Solté un suspiro tembloroso y me quedé mirando la puerta cerrada.
«Solo lujuria», me dije a mí misma.
«Nada más.
El vínculo, la luna llena que se acercaba, el estrés de todo lo que estábamos enfrentando.
No significaba nada real».
Excepto que se sentía real.
Gemí y enterré mi cara en el cabello de Willow, desesperada por que su presencia inocente me anclara.
Mi cuerpo todavía zumbaba con electricidad, cada terminación nerviosa viva y hormigueante.
Era enloquecedor desear a alguien que me había roto tan completamente.
Me di la vuelta y miré al techo, obligándome a calmarme.
Entonces la sentí, agitándose en el fondo de mi mente.
Junípero.
—Has vuelto —dije suavemente a través de nuestro vínculo.
—Así es.
—Su voz era tranquila, desgastada por lo que fuera que había estado combatiendo.
Quería preguntarle dónde había estado, pero la fragilidad en su tono me detuvo.
Necesitaba espacio para sanar, no presión de mi parte.
—¿Estás bien?
—pregunté en su lugar.
—Lo estaré —dijo tras una larga pausa—.
Es solo que es difícil, Ruby.
Necesito tiempo.
Entendí.
Estaba en carne viva, todavía sangrando por viejas heridas.

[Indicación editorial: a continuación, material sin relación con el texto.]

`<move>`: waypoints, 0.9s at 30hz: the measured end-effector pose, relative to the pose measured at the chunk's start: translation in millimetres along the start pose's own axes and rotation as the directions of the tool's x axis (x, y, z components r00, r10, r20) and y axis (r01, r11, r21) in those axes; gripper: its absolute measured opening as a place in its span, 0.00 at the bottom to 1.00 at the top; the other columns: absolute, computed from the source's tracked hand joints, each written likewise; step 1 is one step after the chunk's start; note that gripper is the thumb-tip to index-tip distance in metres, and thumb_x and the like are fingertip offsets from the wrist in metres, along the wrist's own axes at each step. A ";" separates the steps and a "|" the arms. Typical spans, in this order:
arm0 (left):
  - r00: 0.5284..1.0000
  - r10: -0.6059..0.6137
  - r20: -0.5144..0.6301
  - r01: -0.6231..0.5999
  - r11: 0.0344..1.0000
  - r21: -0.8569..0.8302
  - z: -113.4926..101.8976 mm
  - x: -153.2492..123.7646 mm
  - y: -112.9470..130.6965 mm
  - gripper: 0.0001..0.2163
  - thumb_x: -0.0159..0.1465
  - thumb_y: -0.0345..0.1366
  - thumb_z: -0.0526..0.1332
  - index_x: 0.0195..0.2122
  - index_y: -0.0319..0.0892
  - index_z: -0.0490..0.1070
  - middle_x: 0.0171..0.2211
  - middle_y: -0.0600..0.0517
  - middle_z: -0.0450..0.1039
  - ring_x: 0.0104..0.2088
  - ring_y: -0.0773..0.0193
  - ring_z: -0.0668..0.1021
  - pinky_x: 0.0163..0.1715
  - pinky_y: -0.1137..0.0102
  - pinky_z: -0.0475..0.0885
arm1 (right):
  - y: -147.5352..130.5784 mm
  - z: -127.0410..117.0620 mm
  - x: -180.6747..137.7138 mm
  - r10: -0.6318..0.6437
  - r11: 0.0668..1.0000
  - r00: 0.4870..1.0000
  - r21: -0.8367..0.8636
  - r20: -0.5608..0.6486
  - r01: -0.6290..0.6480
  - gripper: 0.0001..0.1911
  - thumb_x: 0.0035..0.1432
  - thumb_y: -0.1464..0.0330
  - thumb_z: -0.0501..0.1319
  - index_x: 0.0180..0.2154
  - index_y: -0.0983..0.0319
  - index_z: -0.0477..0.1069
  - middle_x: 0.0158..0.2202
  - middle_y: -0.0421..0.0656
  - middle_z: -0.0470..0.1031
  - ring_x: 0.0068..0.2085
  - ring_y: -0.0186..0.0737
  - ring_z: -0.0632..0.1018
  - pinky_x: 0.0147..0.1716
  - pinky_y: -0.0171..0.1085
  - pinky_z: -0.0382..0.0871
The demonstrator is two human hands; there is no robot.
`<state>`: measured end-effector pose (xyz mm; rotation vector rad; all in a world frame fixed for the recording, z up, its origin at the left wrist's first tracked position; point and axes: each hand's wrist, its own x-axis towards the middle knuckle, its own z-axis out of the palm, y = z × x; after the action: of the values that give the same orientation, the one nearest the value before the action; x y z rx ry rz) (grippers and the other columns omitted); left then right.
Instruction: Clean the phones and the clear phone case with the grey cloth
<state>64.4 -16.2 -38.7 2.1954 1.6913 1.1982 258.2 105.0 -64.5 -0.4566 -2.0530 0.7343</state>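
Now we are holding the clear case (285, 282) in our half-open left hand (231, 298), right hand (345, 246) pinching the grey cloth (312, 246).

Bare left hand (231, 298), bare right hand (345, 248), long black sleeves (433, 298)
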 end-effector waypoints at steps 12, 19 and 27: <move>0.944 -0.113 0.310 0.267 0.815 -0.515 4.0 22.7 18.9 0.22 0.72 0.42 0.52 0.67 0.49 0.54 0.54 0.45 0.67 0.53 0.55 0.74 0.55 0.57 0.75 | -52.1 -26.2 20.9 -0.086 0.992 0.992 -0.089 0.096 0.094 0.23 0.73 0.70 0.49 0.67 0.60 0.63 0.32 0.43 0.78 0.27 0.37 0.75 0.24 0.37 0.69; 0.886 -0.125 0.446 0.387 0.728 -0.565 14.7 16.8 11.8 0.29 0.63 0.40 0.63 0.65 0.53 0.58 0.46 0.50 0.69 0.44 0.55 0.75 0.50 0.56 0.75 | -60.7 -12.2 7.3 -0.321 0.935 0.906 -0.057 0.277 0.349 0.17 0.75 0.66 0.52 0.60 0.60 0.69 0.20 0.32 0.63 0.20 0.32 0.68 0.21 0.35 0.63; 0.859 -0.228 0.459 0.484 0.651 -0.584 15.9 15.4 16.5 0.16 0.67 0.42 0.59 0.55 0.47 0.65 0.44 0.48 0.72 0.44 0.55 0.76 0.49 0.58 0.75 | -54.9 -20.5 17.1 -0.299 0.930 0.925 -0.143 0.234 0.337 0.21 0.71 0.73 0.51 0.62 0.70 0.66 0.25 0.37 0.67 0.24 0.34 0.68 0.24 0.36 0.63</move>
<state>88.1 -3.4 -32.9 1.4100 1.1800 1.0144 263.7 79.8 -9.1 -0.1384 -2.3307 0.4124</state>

El dolor que irradiaba de ella me rompía el corazón, sabiendo que lo había llevado sola mientras me ayudaba a través de mi propio corazón roto.
Su desinterés me humillaba.
—¿Quieres hablar de ello?
—Esta noche no —susurró.
—No sabía por lo que estabas pasando cuando me ayudabas —dije—.
Pero ahora lo sé, y te juro que estaré ahí para ti como tú lo estuviste para mí.
—Gracias, Ruby.
—Su sonrisa lobuna me llegó a través de nuestro vínculo, cálida y agradecida.
—Te quiero, Junípero.
—Yo también te quiero, Ruby.
Después de un momento de cómodo silencio, volvió a hablar.
—Mañana, entrenaremos más duro.
Necesitamos estar listas.
—De acuerdo.
—No más medias tintas.
No cuando sabíamos a qué nos enfrentábamos realmente.
El silencio se estableció entre nosotras de nuevo antes de que la pregunta que me había estado carcomiendo todo el día finalmente escapara.
—¿Son pareja?
—pregunté—.
¿Héctor y Jennifer?
Ella dudó, y sentí que buscaba las palabras correctas.
—Sí —dijo finalmente—.
Están emparejados.
Cerré los ojos, dejando que ese conocimiento se asentara como una piedra en mi estómago.
Algo en ello se sentía mal, incompleto.
Antes de que pudiera responder, ella añadió en voz baja:
—Pero no son parejas destinadas.
Las palabras me golpearon como un golpe físico.
De alguna manera, eso hacía que todo fuera peor.
Más retorcido.
Porque un vínculo de pareja sin destino era antinatural.
Erróneo.
La diosa no cometía errores así.
Mi pecho se tensó mientras las implicaciones me abrumaban.
Si no eran verdaderas parejas, ¿cómo se habían vinculado en absoluto?